Train-test split: Evaluate out-of-sample prediction

In supervised machine learning, the goal is to

learn patterns in the available data
predict outcomes for previously unseen cases

(in this exercise, optimizing mean squared error)

How do we know which method will do this well? This exercise introduces a key principle of machine learning.

Key principle. When a task involves unseen data, try to mimic that task with data you already have. Pick the method that performs best on your mimic task.

In this case, our goal is to predict the unseen outcomes in a holdout set.

Using the learning set, we would like to mimic the task: use each candidate algorithm predict previously unseen observations. We can accomplish this by a sample split within the learning set.

The rest of this page illustrates how a train-test split can be done in R. To get started, you’ll want the tidyverse package and also the rsample package, which we will use to make the split. Because we will be using a random sample, use set.seed() with a number of your choosing to ensure reproducibility.

library(tidyverse)
library(rsample)
set.seed(14850)

1. Load the data

To get started, load the data that we are using in this module. See the previous pages for data access.

learning <- read_csv("learning.csv")
holdout_public <- read_csv("holdout_public.csv")

2. Create a train-test split

In the rsample package, the initial_split() function will create a split. The training() and testing() functions will create data frames for the train and test set.

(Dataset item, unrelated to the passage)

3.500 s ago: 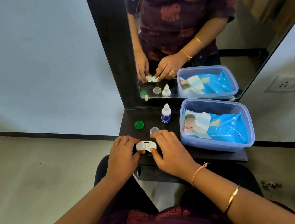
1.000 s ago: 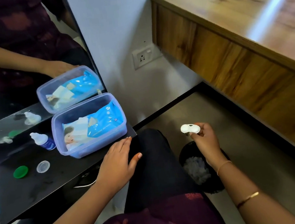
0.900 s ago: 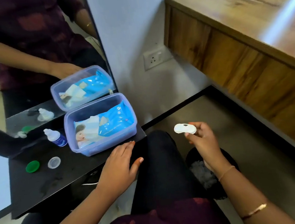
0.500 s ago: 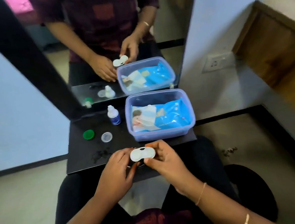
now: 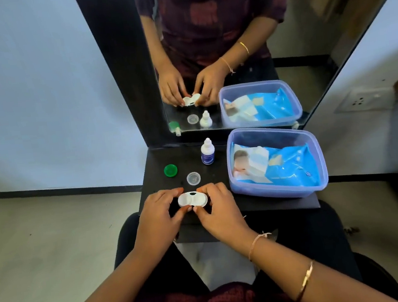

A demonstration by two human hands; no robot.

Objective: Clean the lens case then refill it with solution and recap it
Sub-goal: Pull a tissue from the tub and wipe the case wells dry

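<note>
The white lens case (image 5: 192,199), uncapped with both wells showing, is at the near edge of the black shelf (image 5: 261,207). My left hand (image 5: 159,217) pinches its left end and my right hand (image 5: 218,210) pinches its right end. A green cap (image 5: 170,170) and a clear cap (image 5: 193,178) lie loose on the shelf behind the case. The small solution bottle (image 5: 207,151), white top and blue label, stands upright further back by the mirror.
A lavender plastic tub (image 5: 318,162) holding a blue pack of wipes (image 5: 291,165) takes the shelf's right half. A dark-framed mirror (image 5: 305,46) rises behind the shelf and reflects the hands and objects. A wall socket (image 5: 363,100) is at right.
My right hand carried the case back from over the floor bin at the right to the shelf. My left hand left the shelf edge and took the case's left end.
</note>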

# Split the learning set into train and test
learning_split <- learning %>%
  initial_split(prop = 0.5)
train <- training(learning_split)
test <- testing(learning_split)

3. Learn candidate prediction functions on the train set

We will illustrate with OLS. We will consider

Parent income
Parent income, race, and sex entered additively
Model (2) entered interactively, so that the pattern between parent income and respondent income may differ in every subgroup defined by race and sex

candidate_1 <- lm(g3_log_income ~ g2_log_income,
                  data = train)
candidate_2 <- lm(g3_log_income ~ g2_log_income + race + sex,
                  data = train)
candidate_3 <- lm(g3_log_income ~ g2_log_income * race * sex,
                  data = train)

4. Evaluate predictive performance on the test set

test %>%
  # Make predictions from the models
  mutate(candidate_1 = predict(candidate_1, newdata = test),
         candidate_2 = predict(candidate_2, newdata = test),
         candidate_3 = predict(candidate_3, newdata = test)) %>%
  # Pivot longer so we can summarize them all in one line
  pivot_longer(cols = starts_with("candidate"),
               names_to = "model", values_to = "yhat") %>%
  group_by(model) %>%
  # Calculate prediction error
  mutate(error = g3_log_income - yhat) %>%
  # Calculate squared prediction error
  mutate(squared_error = error ^ 2) %>%
  # Calculate mean squared error
  summarize(mse = mean(squared_error))

## # A tibble: 3 × 2
##   model         mse
##   <chr>       <dbl>
## 1 candidate_1 0.439
## 2 candidate_2 0.437
## 3 candidate_3 0.477

The best predictor is the one with the lowest mean squared error: Candidate 2!

This result might surprise you—after all, Candidate 3 is a strictly more flexible model than Candidate 2. In fact, if we evaluated predictions on the train set we would have chosen candidate 3.

## # A tibble: 3 × 2
##   model       train_set_mse
##   <chr>               <dbl>
## 1 candidate_1         0.474
## 2 candidate_2         0.472
## 3 candidate_3         0.462

The reason Candidate 3 performs well on the train set but less well on the test set is that it (like all flexible models) is prone to over-fitting: it is so flexible that it discovers patterns that exist in the train set but which do not generalize to other cases from the same population. Thus it performs poorly in the test set, and by extension would likely perform poorly in the holdout set! This is why sample splitting is important for model selection.

5. Estimate the chosen model in the full learning set and predict in the holdout set

Once we have chosen our model, we should now drop the sample split. Use the entire learning set to estimate that chosen model with all the data available to us.

chosen <- lm(g3_log_income ~ g2_log_income + race + sex,
             data = learning)

Then predict for the holdout set.

predicted <- holdout_public %>%
  mutate(predicted = predict(chosen, newdata = holdout_public))

Summary

When our goal is to predict for new cases, we should select a model that performs well when we mimic that task within the data available to us. One way to mimic the task is a train-test split: within the learning set, set aside part of the data for learning candidate models and another part for picking the best among the candidates.